## Line Graphs: Input Skewness and Output Space Size Across Layers for GPT-2 XL and Pythia 6.9b
### Overview
The image contains two side-by-side line graphs comparing the **input skewness** (blue) and **output space size** (orange) across layers for two language models: **GPT-2 XL** (left) and **Pythia 6.9b** (right). Each graph includes annotations for "Global head" (horizontal blue line) and "Specific head" (horizontal orange line), with shaded regions indicating variability.
---
### Components/Axes
1. **X-Axis (Layers)**:
- **GPT-2 XL**: Labeled "layer," ranging from 0 to 40.
- **Pythia 6.9b**: Labeled "layer," ranging from 0 to 30.
2. **Y-Axes**:
- **Left Y-Axis (Input Skewness)**: Ranges from 0.0 to 2.0 for both graphs.
- **Right Y-Axis (Output Space Size)**: Ranges from 0.0 to 0.4 for both graphs.
3. **Legends**:
- **Blue**: Input skewness.
- **Orange**: Output space size.
4. **Annotations**:
- "Global head" (horizontal blue line at ~0.5 input skewness).
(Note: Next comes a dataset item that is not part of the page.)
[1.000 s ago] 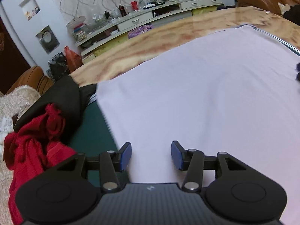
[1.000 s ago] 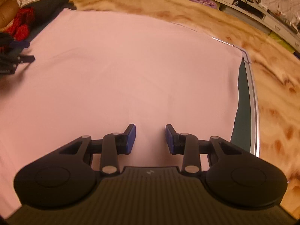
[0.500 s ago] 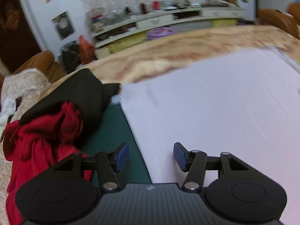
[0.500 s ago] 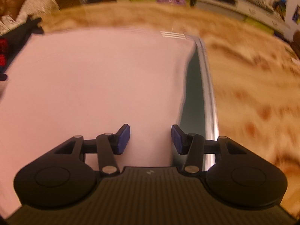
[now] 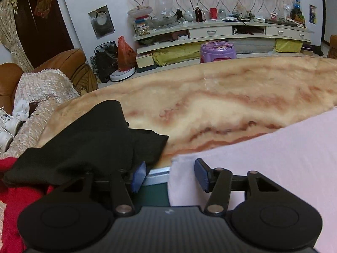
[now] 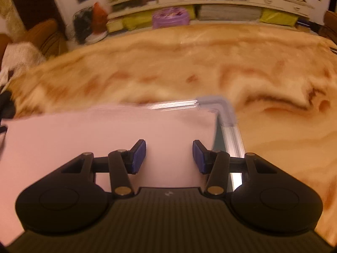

- "Specific head" (horizontal orange line at ~0.1 output space size).
---
### Detailed Analysis
#### GPT-2 XL (Left Graph)
- **Input Skewness (Blue)**:
- Starts at ~1.5 (layer 0), drops sharply to ~0.5 by layer 10, then fluctuates between ~0.5 and ~1.0 up to layer 40.
- Notable peaks at layers 5 (~1.2) and 30 (~1.1).
- **Output Space Size (Orange)**:
- Begins at ~0.1 (layer 0), rises to ~0.3 by layer 10, then declines to ~0.1 by layer 40.
- Peaks at layer 15 (~0.35).
#### Pythia 6.9b (Right Graph)
- **Input Skewness (Blue)**:
- Starts at ~1.5 (layer 0), drops sharply to ~0.2 by layer 5, then stabilizes between ~0.1 and ~0.3 up to layer 30.
- Sharp decline in early layers (layers 0–5).
- **Output Space Size (Orange)**:
- Begins at ~0.3 (layer 0), drops to ~0.1 by layer 5, then fluctuates between ~0.1 and ~0.2 up to layer 30.
- Sharp decline in early layers (layers 0–5).
---
### Key Observations
1. **Early Layer Dominance**:
- Both models show **high input skewness** and **output space size** in early layers (layers 0–10), suggesting these layers handle more variable or complex information.
2. **Convergence**:
- By later layers (layers 20–30/40), input skewness and output space size stabilize near the "Global head" and "Specific head" thresholds, indicating reduced variability.
3. **Model Differences**:
- **GPT-2 XL** retains higher input skewness in later layers compared to **Pythia 6.9b**, which stabilizes earlier.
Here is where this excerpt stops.